Set down the whole listing verbatim.

━━━ Given information ━━━

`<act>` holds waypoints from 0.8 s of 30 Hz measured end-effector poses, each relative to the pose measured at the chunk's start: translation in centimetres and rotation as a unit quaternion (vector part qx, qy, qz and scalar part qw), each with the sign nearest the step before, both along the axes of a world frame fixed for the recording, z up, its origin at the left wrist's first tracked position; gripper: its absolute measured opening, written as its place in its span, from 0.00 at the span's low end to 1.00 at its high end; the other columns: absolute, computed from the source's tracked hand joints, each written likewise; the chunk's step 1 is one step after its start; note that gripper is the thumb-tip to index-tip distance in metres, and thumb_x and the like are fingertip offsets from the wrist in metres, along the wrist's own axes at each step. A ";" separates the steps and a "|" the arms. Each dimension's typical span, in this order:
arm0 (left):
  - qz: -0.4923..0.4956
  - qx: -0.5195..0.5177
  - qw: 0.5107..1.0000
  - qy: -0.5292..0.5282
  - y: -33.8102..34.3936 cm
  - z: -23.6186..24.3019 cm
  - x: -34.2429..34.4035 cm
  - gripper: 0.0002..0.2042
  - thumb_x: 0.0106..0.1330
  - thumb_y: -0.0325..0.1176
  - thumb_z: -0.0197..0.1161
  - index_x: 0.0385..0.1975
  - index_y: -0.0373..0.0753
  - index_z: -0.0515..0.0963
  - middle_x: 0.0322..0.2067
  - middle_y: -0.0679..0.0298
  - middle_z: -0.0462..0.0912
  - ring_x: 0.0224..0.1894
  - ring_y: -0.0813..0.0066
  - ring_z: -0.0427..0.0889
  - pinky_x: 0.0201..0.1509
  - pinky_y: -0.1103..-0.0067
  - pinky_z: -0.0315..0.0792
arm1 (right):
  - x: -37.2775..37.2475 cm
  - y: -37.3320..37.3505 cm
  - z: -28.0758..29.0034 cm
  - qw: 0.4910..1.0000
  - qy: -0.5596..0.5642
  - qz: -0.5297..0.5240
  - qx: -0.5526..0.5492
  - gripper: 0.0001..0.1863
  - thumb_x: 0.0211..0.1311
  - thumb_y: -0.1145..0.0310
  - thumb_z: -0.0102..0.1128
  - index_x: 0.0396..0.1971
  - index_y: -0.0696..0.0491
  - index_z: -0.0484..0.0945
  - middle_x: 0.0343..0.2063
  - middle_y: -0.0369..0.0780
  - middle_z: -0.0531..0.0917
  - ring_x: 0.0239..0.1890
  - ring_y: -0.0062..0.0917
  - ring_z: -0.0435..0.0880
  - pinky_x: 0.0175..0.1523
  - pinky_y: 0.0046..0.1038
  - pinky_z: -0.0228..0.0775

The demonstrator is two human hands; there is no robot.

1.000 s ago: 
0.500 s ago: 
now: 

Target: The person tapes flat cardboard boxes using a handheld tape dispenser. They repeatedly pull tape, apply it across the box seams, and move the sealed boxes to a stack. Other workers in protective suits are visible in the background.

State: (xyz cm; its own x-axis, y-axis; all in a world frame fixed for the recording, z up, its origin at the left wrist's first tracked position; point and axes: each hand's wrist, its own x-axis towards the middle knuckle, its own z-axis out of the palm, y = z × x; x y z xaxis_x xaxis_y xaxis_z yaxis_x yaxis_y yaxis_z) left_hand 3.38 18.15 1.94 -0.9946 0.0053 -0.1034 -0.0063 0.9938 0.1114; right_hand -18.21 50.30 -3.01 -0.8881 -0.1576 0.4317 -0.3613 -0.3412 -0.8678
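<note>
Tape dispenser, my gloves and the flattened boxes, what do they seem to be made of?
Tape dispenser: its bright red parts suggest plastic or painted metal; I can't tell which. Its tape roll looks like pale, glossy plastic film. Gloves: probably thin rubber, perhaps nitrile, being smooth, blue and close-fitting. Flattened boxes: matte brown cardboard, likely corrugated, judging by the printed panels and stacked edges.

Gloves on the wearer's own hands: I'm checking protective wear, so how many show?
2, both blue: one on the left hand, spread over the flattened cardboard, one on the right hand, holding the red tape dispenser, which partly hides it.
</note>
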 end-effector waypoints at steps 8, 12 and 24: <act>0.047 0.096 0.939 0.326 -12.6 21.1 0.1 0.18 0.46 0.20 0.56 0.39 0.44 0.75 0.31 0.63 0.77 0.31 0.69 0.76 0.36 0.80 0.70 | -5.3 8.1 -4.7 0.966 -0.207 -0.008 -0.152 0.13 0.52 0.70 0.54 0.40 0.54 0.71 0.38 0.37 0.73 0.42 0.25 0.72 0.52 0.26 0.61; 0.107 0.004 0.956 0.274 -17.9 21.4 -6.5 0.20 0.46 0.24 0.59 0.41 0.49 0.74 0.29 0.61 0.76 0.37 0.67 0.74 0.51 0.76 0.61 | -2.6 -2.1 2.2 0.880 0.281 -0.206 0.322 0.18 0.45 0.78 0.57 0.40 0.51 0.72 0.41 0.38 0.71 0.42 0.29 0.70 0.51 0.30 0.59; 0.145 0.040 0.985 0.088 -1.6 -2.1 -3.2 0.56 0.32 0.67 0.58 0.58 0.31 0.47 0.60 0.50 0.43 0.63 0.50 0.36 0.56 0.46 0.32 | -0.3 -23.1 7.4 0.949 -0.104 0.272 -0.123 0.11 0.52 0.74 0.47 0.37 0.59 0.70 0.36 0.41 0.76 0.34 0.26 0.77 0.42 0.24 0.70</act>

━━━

Solution to this task ->
`<act>` holds waypoints from 0.8 s of 30 Hz measured end-effector poses, each relative to the pose measured at the chunk's start: translation in centimetres and rotation as a unit quaternion (vector part qx, qy, qz and scalar part qw), each with the sign nearest the step before, both along the axes of a world frame fixed for the recording, z up, its origin at the left wrist's first tracked position; gripper: its absolute measured opening, written as its place in its span, from 0.00 at the span's low end to 1.00 at its high end; the other columns: absolute, computed from the source's tracked hand joints, each written likewise; the chunk's step 1 is one step after its start; note that gripper is the thumb-tip to index-tip distance in metres, and thumb_x and the like are fingertip offsets from the wrist in metres, along the wrist's own axes at each step. A ";" separates the steps and a "|" the arms. Each dimension's typical span, in this order:
arm0 (left):
  - qz: -0.4923..0.4956
  - qx: -0.5195..0.5177
  - qw: 0.5107..1.0000
  - qy: -0.5292..0.5282
  - y: -33.8102..34.3936 cm
  - z: -23.6186..24.3019 cm
  - x: -34.2429..34.4035 cm
  - gripper: 0.0002..0.2042
  - thumb_x: 0.0106..0.1330
  - thumb_y: -0.0325..0.1176
  - thumb_z: -0.0197..0.1161
  - index_x: 0.0385..0.1975
  - index_y: -0.0373..0.0753
  - index_z: -0.0515..0.0963
  - middle_x: 0.0322..0.2067
  - middle_y: -0.0679..0.0298
  - middle_z: -0.0462..0.0912
  - ring_x: 0.0224..0.1894
  - ring_y: -0.0813..0.0066
  - ring_z: -0.0427..0.0889
  - pinky_x: 0.0201..0.1509
  - pinky_y: -0.1103..-0.0067
  - pinky_z: -0.0315..0.0792
arm1 (right):
  - x: -37.2775..37.2475 cm
  - y: -37.3320..37.3505 cm
  - z: -28.0758..29.0034 cm
  - qw: 0.4910..1.0000
  - qy: -0.5596..0.5642
  - qz: -0.5297..0.5240
  - qx: -0.5526..0.5492
  - gripper: 0.0001..0.1863
  - thumb_x: 0.0211..0.1311
  - thumb_y: -0.1145..0.0310
  - thumb_z: -0.0102..0.1128
  - index_x: 0.0396..0.1971
  - index_y: -0.0696..0.0491
  - index_z: -0.0484..0.0945
  - middle_x: 0.0343..0.2063
  - middle_y: -0.0369..0.0780
  - middle_z: -0.0531..0.0917
  - ring_x: 0.0239..0.1890
  - ring_y: -0.0062..0.0917
  - ring_z: -0.0435..0.0880
  - pinky_x: 0.0175..0.1523
  - pinky_y: 0.0046..0.1038
  - pinky_z: -0.0228..0.0775

The demonstrator is two human hands; there is no robot.

1.000 s ago: 
0.500 s ago: 
now: 

Target: The person tapes flat cardboard boxes using a handheld tape dispenser. They repeatedly pull tape, apply it across the box seams, and move the sealed boxes to a stack. Other workers in protective suits are visible in the background.

State: (xyz cm; its own x-axis, y-axis; all in a world frame fixed for the recording, z up, its origin at the left wrist's first tracked position; point and axes: each hand's wrist, its own x-axis towards the middle knuckle, its own z-axis out of the palm, y = z × x; x y z xaxis_x xaxis_y xaxis_z yaxis_x yaxis_y yaxis_z) left_hand 3.38 18.15 1.94 -0.9946 0.0053 -0.1034 -0.0063 0.9938 0.1114; right_hand -18.21 50.30 -3.01 -0.8881 -0.1576 0.4317 -0.3613 -0.3412 -0.8678
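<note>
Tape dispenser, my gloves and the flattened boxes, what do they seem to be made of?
Tape dispenser: its bright red parts suggest plastic or painted metal; I can't tell which. Its tape roll looks like pale, glossy plastic film. Gloves: probably thin rubber, perhaps nitrile, being smooth, blue and close-fitting. Flattened boxes: matte brown cardboard, likely corrugated, judging by the printed panels and stacked edges.

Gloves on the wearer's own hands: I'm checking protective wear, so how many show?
2, both blue: one on the left hand, spread over the flattened cardboard, one on the right hand, holding the red tape dispenser, which partly hides it.
</note>
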 end-effector waypoints at steps 8, 12 and 24: <act>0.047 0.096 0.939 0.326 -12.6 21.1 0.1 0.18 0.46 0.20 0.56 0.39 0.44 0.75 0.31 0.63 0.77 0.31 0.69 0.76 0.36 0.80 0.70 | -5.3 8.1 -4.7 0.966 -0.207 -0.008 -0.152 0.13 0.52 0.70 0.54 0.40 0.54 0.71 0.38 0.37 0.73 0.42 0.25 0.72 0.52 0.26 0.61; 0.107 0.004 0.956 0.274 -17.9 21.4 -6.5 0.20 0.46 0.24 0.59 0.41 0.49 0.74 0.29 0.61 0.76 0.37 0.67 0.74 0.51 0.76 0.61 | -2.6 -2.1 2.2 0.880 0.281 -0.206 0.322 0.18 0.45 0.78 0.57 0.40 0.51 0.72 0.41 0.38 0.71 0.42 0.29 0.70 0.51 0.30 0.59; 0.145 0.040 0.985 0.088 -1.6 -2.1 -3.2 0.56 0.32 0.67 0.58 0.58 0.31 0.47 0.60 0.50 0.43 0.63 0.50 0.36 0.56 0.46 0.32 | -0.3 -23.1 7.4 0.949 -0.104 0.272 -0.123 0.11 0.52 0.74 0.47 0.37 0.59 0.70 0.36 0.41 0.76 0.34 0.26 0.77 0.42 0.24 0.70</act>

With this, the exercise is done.